For weeks now, Mr. Johnson has balanced calls from his scientific advisers for tighter measures with warnings from members of his Conservative Party that a lockdown or similarly draconian measures would wreck the economy.
The political consensus that once characterized Britain’s response to the pandemic has now fractured in both parties, however. The Labour leader, Keir Starmer, threw his weight behind a temporary lockdown, while Mr. Johnson remains at odds not only with members of his party but also with some in his cabinet: the popular chancellor of the Exchequer, Rishi Sunak, is resisting the push for a lockdown.
“We are effectively burning the furniture to keep warm now,” said Steve Baker, a Conservative lawmaker and one of the leaders of a campaign for Parliament to have a greater say over coronavirus rules. “If we have to continue like that for another three to six months until there is a vaccine, that poses grave risks to the economy.”
Adding to the pressure on Mr.
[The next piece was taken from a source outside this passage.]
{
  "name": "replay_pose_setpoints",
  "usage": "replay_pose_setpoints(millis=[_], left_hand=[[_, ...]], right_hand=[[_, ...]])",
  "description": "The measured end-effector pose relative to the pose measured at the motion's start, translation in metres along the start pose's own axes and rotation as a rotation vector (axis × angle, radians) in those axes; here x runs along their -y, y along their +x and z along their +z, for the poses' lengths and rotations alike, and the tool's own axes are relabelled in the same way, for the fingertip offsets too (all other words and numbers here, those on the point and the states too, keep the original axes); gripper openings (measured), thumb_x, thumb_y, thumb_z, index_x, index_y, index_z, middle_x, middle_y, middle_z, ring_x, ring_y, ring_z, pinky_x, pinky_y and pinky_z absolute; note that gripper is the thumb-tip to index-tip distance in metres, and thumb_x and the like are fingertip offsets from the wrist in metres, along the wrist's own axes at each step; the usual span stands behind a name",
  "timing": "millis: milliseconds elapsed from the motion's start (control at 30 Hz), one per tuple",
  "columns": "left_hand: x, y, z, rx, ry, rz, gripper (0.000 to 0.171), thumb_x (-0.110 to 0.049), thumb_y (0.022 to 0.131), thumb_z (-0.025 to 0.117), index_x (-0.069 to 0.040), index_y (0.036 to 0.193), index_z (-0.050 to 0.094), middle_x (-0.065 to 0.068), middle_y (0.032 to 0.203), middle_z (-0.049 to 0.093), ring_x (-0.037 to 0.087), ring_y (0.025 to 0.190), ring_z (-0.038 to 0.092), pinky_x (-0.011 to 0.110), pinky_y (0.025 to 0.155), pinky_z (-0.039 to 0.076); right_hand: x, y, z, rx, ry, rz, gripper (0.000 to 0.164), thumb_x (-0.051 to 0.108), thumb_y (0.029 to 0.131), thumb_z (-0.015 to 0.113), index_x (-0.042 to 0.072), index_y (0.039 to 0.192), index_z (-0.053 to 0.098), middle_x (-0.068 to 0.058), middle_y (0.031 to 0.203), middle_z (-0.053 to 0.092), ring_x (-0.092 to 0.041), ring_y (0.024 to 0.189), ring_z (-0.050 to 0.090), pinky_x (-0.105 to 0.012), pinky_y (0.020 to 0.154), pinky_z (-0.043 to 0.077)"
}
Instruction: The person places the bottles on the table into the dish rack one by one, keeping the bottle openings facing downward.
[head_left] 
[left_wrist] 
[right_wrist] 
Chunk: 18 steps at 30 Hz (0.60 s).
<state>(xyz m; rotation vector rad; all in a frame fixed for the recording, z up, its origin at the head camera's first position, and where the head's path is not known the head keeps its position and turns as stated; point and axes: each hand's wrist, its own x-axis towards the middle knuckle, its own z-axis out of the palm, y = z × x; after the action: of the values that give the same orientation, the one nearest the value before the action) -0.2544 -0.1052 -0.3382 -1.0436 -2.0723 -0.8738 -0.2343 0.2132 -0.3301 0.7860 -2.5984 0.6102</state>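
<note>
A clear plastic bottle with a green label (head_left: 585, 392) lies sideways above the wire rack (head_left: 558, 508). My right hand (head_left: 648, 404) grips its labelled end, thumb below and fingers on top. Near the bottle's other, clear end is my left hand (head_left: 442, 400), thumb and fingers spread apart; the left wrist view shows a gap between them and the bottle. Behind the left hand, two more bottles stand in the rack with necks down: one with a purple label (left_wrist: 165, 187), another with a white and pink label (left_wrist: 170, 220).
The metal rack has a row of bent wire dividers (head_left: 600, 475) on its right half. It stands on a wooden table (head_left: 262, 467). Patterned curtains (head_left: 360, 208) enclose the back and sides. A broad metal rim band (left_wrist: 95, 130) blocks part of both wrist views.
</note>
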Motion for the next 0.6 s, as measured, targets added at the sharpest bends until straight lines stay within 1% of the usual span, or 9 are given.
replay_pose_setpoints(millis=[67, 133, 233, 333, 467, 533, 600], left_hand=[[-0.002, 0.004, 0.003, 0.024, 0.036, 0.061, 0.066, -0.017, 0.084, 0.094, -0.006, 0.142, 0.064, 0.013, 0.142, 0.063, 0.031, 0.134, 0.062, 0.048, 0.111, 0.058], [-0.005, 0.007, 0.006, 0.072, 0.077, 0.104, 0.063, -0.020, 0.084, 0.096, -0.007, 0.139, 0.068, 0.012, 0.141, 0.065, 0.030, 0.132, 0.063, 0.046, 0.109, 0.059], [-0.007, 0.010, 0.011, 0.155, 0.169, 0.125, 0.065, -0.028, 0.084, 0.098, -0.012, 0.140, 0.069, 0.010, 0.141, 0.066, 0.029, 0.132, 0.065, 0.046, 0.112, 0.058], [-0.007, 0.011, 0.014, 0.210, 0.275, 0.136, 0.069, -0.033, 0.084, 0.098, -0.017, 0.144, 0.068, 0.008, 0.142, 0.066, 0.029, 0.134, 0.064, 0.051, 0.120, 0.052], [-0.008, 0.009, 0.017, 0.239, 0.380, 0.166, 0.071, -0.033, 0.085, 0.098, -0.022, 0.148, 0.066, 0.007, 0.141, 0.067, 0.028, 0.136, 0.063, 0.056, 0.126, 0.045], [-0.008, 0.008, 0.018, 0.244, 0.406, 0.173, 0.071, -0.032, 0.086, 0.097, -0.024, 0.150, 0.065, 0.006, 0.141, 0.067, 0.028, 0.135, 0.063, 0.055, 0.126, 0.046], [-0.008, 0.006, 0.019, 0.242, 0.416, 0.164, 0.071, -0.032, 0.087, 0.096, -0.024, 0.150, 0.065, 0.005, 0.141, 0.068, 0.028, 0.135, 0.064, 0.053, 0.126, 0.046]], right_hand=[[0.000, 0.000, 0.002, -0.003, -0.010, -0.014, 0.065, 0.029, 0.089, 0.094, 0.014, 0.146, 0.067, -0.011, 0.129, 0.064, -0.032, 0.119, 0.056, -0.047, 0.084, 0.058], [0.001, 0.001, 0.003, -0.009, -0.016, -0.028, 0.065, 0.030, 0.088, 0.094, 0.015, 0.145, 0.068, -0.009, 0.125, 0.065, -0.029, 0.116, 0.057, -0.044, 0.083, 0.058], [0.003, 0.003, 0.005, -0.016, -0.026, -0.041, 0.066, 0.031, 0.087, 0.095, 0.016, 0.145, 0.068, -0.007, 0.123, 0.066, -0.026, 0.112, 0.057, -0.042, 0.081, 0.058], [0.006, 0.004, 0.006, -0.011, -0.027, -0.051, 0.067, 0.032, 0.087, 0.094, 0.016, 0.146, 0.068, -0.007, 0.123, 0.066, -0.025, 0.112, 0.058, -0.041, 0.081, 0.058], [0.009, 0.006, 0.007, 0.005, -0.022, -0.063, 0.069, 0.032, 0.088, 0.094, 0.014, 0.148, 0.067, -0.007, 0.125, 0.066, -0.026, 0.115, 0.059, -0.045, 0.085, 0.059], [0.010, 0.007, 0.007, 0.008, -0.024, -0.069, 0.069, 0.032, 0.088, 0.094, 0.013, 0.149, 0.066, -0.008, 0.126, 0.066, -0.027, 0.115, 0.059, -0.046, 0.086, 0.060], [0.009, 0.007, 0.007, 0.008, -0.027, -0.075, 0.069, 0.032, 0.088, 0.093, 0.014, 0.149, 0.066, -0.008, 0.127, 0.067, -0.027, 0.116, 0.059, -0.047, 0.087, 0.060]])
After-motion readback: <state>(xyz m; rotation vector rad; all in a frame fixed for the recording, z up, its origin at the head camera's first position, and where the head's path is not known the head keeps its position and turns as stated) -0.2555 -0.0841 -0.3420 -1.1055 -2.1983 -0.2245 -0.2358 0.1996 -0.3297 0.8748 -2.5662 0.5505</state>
Johnson, public-opinion surveys show clear support in the British public for stricter measures, up to and including a “circuit breaker” — though Britons are split about a lengthier lockdown. By embracing the idea, analysts said, Mr. Starmer had effectively boxed in Mr. Johnson.
“If the prime minister moves toward a national lockdown, that will look like he’s changed his mind and moved toward Keir Starmer,” said Keiran Pedley, director of politics at Ipsos/MORI, a polling company. “If he doesn’t, then Labour will presumably say in response to any bad news, ‘You should have listened to us.’ From a political situation, Keir Starmer doesn’t face much risk.”
However treacherous the political landscape for Mr. Johnson, the Labour Party’s call for a lockdown might actually strengthen the prime minister’s hand with his own party in the short term. Mr. Johnson’s Conservative critics, some observers say, may realize that with public opinion and the opposition running against them, they cannot hope for more than the prime minister’s efforts to seek a middle ground.
“It is dawning on them that this is as good as you are going to get,” said David Gauke, a Conservative former lawmaker who fell out with Mr. Johnson over Brexit. “No prime minister is going to be more libertarian than Boris Johnson in this particular set of circumstances.”
This time last year, Mr. Johnson faced down resistance by Mr. Baker and his hardline allies on Brexit. He did it by talking tough with Brussels and then cutting a deal that he presented as a triumph — a playbook he appears to be trying to use again.
Mr. Johnson’s aides insist a trade agreement is within reach if talks can be intensified on the key issues: fishing quotas and state aid to industry. But the longer they drag on, the greater the uncertainty for British exporters — and the greater the leverage for Brussels.